FF7 Revelation Director Calls Streaming a 'Crisis' for RPGs
Naoki Hamaguchi warns that linear RPGs are vulnerable to players simply watching streams instead of buying the game, and says Revelation is designed to fight back with branching content and player choice.

"This is a bit of a crisis for the work itself." Those are the words of Naoki Hamaguchi, director of the Final Fantasy VII remake trilogy, describing what happens when players watch a stream of a story-driven RPG and decide they don't need to pick up the controller themselves. In an interview with 4Gamer following Final Fantasy VII Revelation's reveal at Summer Game Fest, translated by Automaton, Hamaguchi laid out a surprisingly candid argument: if your RPG plays the same way for everyone, a Twitch VOD might be all some people need.

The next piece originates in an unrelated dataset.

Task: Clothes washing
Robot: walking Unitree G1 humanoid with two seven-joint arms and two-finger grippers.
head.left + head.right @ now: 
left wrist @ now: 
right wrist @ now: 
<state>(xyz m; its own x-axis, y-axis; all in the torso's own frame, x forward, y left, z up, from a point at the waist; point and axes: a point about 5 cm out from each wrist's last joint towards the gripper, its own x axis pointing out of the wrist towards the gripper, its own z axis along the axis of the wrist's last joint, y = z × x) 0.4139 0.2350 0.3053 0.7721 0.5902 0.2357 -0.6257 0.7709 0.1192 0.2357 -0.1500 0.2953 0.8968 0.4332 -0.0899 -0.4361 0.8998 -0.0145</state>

"One thing RPGs like Final Fantasy need to be careful about today is the possibility that people might simply watch a stream and feel satisfied without ever playing the game themselves," Hamaguchi said. "This is not something game creators can wholeheartedly celebrate." His proposed solution is straightforward: give players enough agency and branching content that watching someone else's playthrough doesn't replicate the experience of having your own. "If people watch a stream and it makes them think, 'What would I do in that situation?' or 'How would I experiment with that?' then hopefully they'll be inspired to try it themselves."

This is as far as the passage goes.